Convoluted human evolution: Tattersall's take (Introduction)

by dhw, Sunday, February 21, 2016, 12:33 (3199 days ago) @ David Turell

DAVID: The IM wants as advance. It will need to have two organic molecules to interact. to do this the IM must find can enzyme to facilitate the reaction, Otherwise the reaction will take 3K to 120K years to do the reaction..... This is just like Darwin hunt-and-peck. Just what attributes do you wish to apply to the IM so it isn't like Darwin? That is why I so strongly resist your third-way solution. Planning must occur!-dhw: What you are describing sounds to me like the IM itself, which must have been part of the very first cells, and I do not know how the first cells were formed. ..... What you refuse to recognize is that an unknown, sourceless, supernatural mind so vast that it can create and encompass billions of solar systems (plus various other associated problems) is itself an invention and is just as difficult to believe in as atheistic chance. That is the agnostic's dilemma.-DAVID: And what you refuse to look at are the odds of finding the perfect enzyme for the new process. You've talked around it. Only chance or design can find that enzyme, unless you believe in magic, which is what your IM appears to be.-The section of my post that you have left out reads: “Once again, you are focusing on the first void - origin - whereas the IM is the “invention” (as opposed to your invention of a divine 3.8-billion-year old computer programme) that fills the second void: how evolution works.
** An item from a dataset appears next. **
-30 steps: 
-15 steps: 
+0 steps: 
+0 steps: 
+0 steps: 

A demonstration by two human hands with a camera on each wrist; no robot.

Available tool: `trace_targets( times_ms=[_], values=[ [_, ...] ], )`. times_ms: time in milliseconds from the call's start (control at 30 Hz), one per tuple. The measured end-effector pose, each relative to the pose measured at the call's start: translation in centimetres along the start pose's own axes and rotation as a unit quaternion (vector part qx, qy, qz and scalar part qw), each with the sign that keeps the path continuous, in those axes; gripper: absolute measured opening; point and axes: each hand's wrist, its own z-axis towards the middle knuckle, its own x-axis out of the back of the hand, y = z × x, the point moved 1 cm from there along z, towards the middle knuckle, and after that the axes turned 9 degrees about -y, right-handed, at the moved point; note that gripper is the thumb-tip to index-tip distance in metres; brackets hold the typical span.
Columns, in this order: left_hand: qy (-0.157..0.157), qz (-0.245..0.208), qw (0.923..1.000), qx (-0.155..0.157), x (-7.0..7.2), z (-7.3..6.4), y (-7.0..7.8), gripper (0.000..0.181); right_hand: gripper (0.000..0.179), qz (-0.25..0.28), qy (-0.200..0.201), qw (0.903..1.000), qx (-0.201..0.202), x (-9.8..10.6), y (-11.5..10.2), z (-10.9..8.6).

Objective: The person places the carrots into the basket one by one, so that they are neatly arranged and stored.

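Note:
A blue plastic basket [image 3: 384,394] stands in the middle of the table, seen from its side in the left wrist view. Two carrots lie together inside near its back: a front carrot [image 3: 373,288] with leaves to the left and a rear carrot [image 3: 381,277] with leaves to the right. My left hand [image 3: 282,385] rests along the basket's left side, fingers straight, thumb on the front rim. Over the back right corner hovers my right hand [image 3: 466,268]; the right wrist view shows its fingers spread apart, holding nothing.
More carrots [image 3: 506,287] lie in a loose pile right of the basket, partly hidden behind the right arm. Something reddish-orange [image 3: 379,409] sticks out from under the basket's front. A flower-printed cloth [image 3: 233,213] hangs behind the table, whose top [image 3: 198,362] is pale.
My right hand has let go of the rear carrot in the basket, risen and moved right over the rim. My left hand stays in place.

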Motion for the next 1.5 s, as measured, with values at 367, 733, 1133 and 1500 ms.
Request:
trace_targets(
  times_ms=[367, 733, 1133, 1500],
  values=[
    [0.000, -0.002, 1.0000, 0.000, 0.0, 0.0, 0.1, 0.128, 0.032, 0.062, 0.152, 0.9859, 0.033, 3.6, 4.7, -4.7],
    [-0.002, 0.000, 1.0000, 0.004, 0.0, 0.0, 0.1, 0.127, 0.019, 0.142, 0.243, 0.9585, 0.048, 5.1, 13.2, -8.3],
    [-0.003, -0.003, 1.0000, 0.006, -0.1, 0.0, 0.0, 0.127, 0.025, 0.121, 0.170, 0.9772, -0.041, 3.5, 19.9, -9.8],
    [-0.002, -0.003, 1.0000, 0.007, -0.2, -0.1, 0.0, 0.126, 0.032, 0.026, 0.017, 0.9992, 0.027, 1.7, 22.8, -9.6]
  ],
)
As I have stated over and over again, your explanation of its complexity is precisely why I cannot subscribe to atheistic chance as a filler of the first void.” How this can be described as refusing to look at or talking round it, I do not know. But clearly the message has not got through: I cannot and do not believe in chance as the creator of the cell and its IM. Unfortunately, however, the invention of a supernatural magician - which is what your “God” appears to be - creates just as many problems for me as the chance discovery of the perfect enzyme. And so I repeat: That is the agnostic's dilemma. I cannot believe in either.